Seattle mayor. It's a tough job, dogged by police reforms, a stretched budget and no end of public safety crises. And while there's mayoral criticism everywhere you look, it's not likely you'll come across much that's constructive. We'd like to change that. Over the next few months, Crosscut will be linking up with leaders across Seattle to ask them what they would do if they were elected mayor.
Next up, the ACLU's Alison Holcomb. Holcomb is the Drug Policy Director at the Washington ACLU and led the successful Washington state initiative to legalize marijuana. What would she do with the key to City Hall?
I would spend a lot of time in conversation with Interim Police Chief Jim Pugel. I’ve had the opportunity to work alongside him in the development and implementation of Seattle and King County’s Law Enforcement Assisted Diversion (LEAD) program, and we talk about other drug-related issues too. My impression is that Jim is thoughtful and committed to policing policies that pass constitutional muster, incorporate the best evidence available on what actually works to promote public safety and are tailored to the communities being served. He’s a collaborative, communicative and forward-thinking leader — an invaluable asset to a mayor and city.
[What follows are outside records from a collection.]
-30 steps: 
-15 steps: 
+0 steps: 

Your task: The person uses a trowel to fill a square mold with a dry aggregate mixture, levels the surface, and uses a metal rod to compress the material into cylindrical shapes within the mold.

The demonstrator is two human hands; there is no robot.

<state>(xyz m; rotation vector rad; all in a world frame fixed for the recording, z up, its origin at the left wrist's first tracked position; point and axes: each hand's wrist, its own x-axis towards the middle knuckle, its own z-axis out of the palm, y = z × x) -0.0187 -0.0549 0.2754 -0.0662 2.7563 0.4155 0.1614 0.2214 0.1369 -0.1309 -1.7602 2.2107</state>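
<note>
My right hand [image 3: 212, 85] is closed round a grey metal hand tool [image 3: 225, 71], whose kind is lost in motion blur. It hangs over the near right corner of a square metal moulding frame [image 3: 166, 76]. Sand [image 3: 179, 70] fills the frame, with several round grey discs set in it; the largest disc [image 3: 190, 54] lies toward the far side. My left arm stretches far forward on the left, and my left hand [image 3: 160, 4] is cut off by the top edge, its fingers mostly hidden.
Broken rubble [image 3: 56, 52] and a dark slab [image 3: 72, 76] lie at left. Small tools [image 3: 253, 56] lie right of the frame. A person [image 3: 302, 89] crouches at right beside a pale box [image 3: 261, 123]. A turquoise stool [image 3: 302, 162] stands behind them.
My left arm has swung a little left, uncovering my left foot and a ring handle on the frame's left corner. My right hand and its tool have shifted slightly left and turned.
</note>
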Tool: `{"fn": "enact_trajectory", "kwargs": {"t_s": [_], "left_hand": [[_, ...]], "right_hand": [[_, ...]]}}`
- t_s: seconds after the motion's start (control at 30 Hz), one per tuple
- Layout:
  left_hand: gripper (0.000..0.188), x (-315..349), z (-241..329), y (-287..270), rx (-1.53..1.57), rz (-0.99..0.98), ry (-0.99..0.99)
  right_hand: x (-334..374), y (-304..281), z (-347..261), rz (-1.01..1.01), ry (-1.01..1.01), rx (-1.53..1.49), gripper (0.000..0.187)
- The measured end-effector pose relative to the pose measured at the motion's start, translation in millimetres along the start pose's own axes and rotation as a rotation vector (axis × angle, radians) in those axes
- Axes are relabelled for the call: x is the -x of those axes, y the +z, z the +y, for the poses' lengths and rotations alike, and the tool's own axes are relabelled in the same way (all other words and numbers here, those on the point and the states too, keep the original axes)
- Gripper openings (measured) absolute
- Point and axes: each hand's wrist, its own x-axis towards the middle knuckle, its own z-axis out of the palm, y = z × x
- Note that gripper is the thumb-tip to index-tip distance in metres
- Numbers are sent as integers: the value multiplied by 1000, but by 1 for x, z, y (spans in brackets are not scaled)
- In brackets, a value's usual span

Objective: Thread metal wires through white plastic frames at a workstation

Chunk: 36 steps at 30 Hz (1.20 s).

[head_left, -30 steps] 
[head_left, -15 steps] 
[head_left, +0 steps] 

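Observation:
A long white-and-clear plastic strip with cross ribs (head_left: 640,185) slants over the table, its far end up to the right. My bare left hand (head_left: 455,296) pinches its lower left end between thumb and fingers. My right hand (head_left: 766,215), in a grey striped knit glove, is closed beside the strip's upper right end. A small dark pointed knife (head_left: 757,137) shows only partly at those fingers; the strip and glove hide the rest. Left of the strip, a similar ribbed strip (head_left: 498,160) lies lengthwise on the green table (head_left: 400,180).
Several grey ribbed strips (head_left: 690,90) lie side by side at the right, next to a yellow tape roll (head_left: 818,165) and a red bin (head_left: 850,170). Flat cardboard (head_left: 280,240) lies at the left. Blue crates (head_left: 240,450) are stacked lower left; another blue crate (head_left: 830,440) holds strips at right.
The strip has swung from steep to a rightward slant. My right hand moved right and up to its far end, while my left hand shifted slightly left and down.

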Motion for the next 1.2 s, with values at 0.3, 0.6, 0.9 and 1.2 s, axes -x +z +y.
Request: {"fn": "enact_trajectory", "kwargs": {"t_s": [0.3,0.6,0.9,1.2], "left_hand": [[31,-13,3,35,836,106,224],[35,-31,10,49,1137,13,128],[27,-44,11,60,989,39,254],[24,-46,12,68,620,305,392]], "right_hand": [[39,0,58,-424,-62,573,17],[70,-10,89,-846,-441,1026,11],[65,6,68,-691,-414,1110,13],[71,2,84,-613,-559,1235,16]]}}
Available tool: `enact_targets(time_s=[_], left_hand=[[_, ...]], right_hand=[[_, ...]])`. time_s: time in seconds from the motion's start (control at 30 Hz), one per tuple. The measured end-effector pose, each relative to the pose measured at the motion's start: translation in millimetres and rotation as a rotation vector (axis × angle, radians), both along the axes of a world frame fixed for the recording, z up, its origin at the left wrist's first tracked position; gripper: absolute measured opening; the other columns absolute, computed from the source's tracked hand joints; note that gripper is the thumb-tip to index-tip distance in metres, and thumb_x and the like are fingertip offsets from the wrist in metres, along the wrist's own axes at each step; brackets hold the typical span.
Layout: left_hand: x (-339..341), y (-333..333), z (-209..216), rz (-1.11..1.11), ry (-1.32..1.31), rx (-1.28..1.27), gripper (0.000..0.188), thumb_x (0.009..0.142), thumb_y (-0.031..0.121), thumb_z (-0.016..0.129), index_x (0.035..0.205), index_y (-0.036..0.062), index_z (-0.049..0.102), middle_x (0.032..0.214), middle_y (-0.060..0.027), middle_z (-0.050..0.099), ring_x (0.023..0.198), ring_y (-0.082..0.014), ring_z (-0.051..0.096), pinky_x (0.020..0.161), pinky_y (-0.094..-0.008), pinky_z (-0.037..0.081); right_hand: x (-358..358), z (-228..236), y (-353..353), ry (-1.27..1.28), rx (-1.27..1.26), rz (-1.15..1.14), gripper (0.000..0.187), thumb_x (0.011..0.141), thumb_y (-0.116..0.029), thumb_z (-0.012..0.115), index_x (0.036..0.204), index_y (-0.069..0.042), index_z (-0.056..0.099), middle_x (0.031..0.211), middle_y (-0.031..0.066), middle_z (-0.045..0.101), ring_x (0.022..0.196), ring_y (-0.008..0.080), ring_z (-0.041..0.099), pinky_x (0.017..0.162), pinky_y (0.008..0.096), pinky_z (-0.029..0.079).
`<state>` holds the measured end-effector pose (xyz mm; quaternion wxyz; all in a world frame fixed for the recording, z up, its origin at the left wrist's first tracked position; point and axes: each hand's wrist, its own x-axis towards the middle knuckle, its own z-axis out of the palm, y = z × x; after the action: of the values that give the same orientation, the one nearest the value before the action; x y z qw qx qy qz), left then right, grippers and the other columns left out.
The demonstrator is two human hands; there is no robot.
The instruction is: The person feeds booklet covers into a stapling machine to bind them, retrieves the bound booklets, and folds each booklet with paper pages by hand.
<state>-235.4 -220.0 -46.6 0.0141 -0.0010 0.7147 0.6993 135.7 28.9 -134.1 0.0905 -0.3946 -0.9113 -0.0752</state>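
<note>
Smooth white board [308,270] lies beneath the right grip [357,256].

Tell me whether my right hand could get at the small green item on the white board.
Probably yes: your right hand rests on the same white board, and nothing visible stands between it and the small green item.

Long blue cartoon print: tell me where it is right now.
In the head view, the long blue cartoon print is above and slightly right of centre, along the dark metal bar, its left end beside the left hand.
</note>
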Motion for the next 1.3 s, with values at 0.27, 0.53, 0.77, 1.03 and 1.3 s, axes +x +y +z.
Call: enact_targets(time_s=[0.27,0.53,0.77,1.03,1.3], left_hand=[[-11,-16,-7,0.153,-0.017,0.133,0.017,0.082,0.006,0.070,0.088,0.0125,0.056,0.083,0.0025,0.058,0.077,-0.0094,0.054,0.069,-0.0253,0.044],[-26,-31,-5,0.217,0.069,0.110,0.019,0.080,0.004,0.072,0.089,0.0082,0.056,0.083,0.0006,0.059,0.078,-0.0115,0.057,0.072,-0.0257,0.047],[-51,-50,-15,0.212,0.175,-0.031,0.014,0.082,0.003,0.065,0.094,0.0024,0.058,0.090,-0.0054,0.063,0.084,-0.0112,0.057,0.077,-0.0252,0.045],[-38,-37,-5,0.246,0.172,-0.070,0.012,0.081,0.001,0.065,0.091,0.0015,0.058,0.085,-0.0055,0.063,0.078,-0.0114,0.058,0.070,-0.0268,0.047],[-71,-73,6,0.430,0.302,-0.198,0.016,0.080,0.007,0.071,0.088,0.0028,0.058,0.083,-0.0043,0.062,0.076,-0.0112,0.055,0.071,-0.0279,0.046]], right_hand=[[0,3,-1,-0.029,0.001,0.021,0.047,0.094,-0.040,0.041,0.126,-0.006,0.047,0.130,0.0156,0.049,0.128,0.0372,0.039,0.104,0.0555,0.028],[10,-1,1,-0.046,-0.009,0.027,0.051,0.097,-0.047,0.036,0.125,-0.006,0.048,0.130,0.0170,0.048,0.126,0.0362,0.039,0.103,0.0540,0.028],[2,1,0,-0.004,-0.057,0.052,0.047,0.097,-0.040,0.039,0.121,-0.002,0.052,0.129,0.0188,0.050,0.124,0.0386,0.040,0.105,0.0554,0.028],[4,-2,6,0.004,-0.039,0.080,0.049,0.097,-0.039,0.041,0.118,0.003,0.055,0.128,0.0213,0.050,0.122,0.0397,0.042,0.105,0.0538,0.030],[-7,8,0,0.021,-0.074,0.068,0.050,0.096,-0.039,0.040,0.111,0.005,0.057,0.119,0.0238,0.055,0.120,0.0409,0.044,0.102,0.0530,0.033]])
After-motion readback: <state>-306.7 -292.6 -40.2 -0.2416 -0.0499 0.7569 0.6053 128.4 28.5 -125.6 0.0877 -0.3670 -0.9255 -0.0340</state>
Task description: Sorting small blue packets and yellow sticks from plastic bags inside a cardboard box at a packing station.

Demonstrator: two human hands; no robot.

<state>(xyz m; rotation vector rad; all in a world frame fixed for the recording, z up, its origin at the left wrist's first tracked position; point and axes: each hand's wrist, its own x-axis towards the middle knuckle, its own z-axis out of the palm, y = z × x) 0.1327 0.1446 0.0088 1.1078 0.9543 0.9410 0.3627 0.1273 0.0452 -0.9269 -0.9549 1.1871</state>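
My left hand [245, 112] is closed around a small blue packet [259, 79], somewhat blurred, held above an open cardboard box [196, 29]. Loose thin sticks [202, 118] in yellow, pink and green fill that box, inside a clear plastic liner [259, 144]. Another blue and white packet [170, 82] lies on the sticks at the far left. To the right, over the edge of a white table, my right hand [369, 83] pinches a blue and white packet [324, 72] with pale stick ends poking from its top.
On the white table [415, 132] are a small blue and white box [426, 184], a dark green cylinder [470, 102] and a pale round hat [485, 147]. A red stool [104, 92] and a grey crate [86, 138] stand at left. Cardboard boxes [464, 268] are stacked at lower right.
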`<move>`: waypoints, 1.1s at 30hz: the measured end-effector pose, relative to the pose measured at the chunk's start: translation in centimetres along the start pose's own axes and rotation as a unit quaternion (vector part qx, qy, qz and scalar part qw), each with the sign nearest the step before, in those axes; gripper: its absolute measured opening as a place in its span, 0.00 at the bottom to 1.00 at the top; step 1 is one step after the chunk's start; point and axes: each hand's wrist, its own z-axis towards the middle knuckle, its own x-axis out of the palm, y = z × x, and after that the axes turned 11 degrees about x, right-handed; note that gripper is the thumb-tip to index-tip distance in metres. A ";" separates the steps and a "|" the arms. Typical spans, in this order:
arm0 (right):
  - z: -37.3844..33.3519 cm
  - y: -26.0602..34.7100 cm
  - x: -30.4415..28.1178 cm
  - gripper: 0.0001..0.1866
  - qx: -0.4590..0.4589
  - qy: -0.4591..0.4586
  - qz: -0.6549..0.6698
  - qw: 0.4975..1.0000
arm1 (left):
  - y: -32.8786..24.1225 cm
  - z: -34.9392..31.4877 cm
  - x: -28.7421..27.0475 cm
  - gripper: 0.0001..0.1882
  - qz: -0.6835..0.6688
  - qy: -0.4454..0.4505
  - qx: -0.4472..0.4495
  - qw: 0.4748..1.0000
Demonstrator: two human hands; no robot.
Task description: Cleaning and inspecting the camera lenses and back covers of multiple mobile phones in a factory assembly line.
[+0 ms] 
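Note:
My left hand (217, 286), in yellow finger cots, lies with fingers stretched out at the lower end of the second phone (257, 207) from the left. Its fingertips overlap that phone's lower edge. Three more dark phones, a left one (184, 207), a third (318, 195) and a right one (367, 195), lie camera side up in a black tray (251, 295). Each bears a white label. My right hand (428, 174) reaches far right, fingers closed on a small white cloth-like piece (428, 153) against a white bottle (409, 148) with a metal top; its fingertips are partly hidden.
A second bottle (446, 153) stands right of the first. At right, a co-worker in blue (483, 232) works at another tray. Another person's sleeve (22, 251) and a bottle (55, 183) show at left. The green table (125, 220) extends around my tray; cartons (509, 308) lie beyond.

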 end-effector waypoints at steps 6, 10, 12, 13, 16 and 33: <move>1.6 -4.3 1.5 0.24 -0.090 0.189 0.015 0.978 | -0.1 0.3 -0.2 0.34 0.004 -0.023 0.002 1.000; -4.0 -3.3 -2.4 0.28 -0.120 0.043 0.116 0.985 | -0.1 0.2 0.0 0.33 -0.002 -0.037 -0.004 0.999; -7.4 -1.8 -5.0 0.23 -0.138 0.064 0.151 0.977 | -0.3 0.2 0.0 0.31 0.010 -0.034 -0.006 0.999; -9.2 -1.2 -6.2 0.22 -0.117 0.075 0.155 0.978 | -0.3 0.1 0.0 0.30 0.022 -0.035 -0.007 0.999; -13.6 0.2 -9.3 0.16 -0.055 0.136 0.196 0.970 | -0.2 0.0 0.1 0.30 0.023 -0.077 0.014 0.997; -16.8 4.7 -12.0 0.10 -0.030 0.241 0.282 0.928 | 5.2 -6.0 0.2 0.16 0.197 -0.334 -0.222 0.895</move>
I’d also sit down with Port CEO Tay Yoshitani, his staff and the Port commissioners on a regular basis to ensure a strong working relationship. Seattle’s identity as an international city is tied directly to its port, and we must ensure we remain competitive with British Columbia and the widening Panama Canal. We can continue to enjoy our rich and vibrant arts community, beautiful parks and lively food and entertainment scene only if we take care of our economic engine — and the Port is a huge part of that engine.
Also, because we are an international city, I’d meet with Seattle Public School Superintendent José Banda and our school board frequently. I would explore how our schools can not only produce excellent academic results, but also better reflect our city’s rich cultural diversity. In addition to being tech-savvy, environmentally conscious and committed to social, economic and racial justice, might all Seattle graduates speak more than one language? Language is a door through which we can broaden our cultural horizons and help Seattle’s children grow into world-class citizens.
Oh, I’d also randomly hand out small prizes to people I passed on the sidewalk who met my gaze, returned my smile and responded when I said, “Hello.” Practice makes perfect, people. Give it a shot.